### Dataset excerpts
################

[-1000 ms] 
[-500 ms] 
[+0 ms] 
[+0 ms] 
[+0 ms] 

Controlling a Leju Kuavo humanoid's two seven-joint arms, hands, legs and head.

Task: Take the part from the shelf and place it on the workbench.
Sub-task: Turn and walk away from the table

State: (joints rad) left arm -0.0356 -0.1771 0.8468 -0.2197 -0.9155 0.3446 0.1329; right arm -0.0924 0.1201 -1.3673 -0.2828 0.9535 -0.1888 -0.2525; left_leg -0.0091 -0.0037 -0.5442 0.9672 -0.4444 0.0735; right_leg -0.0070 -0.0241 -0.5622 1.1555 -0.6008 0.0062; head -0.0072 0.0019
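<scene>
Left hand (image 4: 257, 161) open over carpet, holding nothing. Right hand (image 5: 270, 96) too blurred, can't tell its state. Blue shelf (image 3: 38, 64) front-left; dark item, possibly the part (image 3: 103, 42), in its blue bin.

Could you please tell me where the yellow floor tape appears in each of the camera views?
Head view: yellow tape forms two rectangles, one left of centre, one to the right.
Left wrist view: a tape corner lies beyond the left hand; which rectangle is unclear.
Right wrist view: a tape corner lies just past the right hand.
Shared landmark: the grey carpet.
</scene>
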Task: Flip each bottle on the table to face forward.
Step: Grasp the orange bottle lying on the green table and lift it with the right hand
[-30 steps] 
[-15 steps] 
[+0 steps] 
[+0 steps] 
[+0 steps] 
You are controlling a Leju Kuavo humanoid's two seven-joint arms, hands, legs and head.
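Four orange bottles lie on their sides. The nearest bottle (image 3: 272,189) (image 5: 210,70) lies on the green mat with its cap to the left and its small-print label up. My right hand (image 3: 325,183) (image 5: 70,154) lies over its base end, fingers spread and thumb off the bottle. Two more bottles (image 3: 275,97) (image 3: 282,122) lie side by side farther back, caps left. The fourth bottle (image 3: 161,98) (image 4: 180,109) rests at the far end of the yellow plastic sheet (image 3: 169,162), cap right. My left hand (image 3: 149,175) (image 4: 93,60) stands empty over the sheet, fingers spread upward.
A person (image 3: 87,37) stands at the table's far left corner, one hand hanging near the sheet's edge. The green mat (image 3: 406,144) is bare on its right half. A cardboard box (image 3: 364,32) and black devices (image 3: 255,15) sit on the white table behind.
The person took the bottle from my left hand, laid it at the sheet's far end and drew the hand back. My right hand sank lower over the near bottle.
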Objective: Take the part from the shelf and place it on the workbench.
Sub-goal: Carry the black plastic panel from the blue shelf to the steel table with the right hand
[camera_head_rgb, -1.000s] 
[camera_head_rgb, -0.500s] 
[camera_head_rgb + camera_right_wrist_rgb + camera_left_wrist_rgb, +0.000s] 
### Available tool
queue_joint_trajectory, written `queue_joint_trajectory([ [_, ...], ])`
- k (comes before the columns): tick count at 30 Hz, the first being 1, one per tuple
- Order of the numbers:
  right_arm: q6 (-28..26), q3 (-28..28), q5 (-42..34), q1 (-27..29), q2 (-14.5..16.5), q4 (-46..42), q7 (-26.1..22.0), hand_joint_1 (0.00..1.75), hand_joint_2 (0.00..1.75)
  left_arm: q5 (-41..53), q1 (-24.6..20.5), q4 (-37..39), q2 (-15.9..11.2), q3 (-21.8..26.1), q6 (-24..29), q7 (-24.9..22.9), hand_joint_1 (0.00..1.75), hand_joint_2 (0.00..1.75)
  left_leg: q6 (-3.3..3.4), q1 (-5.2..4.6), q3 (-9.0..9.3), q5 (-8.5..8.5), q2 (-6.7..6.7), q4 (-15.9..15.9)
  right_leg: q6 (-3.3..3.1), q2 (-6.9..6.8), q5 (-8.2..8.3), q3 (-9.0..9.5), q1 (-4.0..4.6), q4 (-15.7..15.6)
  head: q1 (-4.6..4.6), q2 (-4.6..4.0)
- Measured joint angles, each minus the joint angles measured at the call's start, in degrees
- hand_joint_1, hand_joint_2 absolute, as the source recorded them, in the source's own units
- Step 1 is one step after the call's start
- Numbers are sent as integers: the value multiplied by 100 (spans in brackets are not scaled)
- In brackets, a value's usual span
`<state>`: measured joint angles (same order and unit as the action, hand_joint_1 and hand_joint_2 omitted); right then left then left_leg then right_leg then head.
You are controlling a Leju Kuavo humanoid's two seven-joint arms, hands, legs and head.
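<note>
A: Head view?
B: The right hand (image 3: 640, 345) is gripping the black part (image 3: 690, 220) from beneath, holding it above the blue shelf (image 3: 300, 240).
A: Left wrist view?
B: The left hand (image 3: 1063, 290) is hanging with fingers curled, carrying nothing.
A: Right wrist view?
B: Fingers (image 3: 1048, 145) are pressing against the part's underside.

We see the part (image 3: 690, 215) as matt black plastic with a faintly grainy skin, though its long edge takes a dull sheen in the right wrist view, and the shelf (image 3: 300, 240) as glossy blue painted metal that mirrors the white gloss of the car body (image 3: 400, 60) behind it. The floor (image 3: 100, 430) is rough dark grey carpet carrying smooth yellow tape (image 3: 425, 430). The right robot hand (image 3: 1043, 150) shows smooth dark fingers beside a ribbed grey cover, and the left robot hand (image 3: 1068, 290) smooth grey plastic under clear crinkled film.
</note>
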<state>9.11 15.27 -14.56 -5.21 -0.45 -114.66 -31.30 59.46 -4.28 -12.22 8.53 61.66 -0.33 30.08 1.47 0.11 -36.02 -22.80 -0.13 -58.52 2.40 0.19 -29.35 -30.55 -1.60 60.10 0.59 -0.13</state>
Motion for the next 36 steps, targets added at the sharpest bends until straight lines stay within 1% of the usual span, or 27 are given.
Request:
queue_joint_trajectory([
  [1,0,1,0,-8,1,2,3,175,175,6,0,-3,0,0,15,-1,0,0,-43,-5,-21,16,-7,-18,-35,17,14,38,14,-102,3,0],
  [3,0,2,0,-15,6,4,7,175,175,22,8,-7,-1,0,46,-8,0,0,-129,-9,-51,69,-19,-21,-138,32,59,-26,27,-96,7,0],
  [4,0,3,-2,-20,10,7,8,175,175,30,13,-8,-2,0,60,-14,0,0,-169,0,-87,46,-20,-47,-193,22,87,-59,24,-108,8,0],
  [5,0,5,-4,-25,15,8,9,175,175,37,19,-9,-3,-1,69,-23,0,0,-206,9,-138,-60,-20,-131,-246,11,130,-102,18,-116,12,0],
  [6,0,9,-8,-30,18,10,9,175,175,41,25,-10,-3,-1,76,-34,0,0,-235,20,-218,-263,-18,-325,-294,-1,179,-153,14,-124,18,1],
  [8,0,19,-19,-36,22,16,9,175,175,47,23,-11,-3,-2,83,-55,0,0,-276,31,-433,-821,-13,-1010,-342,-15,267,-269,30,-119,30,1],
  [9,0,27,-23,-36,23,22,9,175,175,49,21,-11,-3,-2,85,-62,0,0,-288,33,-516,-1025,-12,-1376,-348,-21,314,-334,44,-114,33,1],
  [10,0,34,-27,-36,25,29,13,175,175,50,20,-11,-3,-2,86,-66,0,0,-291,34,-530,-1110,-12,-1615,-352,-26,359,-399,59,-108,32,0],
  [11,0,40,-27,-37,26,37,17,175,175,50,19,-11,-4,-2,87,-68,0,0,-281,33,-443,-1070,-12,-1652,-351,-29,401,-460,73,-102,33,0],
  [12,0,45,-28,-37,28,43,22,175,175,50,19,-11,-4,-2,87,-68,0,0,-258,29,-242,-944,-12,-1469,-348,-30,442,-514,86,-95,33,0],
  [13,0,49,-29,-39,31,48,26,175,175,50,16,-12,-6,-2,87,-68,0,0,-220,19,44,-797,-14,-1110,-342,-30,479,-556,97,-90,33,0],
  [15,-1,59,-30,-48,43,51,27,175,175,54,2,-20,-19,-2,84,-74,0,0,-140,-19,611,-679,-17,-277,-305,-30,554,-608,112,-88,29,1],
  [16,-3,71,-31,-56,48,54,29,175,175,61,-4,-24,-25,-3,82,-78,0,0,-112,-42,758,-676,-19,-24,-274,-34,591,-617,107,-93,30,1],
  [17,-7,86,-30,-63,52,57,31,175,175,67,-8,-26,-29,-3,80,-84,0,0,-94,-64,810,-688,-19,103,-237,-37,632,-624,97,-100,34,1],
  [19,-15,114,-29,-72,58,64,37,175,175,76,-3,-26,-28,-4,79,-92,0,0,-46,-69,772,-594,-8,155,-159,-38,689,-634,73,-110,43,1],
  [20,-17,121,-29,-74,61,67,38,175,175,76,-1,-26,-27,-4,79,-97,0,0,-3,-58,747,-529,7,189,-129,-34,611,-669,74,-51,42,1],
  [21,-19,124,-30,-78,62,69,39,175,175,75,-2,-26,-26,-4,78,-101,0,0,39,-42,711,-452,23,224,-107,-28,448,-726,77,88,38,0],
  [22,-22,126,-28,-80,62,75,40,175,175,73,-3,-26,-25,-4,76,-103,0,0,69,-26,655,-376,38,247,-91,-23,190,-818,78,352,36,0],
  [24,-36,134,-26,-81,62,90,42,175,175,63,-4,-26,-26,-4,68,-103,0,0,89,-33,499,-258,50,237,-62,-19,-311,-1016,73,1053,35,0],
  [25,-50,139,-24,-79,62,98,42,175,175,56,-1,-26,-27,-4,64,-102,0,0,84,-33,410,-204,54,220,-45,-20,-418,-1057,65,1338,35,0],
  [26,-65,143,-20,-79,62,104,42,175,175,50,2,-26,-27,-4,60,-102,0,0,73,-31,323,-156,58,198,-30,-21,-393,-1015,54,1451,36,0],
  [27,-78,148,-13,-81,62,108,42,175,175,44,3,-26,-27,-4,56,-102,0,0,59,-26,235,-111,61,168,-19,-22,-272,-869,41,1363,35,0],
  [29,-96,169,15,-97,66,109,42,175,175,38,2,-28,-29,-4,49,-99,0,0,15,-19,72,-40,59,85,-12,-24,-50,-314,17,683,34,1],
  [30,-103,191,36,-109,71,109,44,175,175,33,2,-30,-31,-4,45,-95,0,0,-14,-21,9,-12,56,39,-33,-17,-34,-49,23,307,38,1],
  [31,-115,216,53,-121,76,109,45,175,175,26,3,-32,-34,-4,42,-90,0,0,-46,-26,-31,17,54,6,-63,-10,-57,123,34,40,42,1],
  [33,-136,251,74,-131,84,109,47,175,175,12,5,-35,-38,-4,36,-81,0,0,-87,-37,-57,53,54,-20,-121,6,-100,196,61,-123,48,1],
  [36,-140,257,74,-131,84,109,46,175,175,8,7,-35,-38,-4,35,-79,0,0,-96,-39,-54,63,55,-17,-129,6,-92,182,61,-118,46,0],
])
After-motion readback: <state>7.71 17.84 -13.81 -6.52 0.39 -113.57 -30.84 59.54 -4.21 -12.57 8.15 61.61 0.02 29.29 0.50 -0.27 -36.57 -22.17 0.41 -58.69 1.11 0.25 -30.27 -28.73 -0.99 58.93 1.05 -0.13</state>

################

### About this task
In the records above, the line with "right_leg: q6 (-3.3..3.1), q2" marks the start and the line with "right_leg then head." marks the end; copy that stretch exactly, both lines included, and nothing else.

### Your solution
  right_leg: q6 (-3.3..3.1), q2 (-6.9..6.8), q5 (-8.2..8.3), q3 (-9.0..9.5), q1 (-4.0..4.6), q4 (-15.7..15.6)
  head: q1 (-4.6..4.6), q2 (-4.6..4.0)
- Measured joint angles, each minus the joint angles measured at the call's start, in degrees
- hand_joint_1, hand_joint_2 absolute, as the source recorded them, in the source's own units
- Step 1 is one step after the call's start
- Numbers are sent as integers: the value multiplied by 100 (spans in brackets are not scaled)
- In brackets, a value's usual span
`<state>`: measured joint angles (same order and unit as the action, hand_joint_1 and hand_joint_2 omitted); right then left then left_leg then right_leg then head.

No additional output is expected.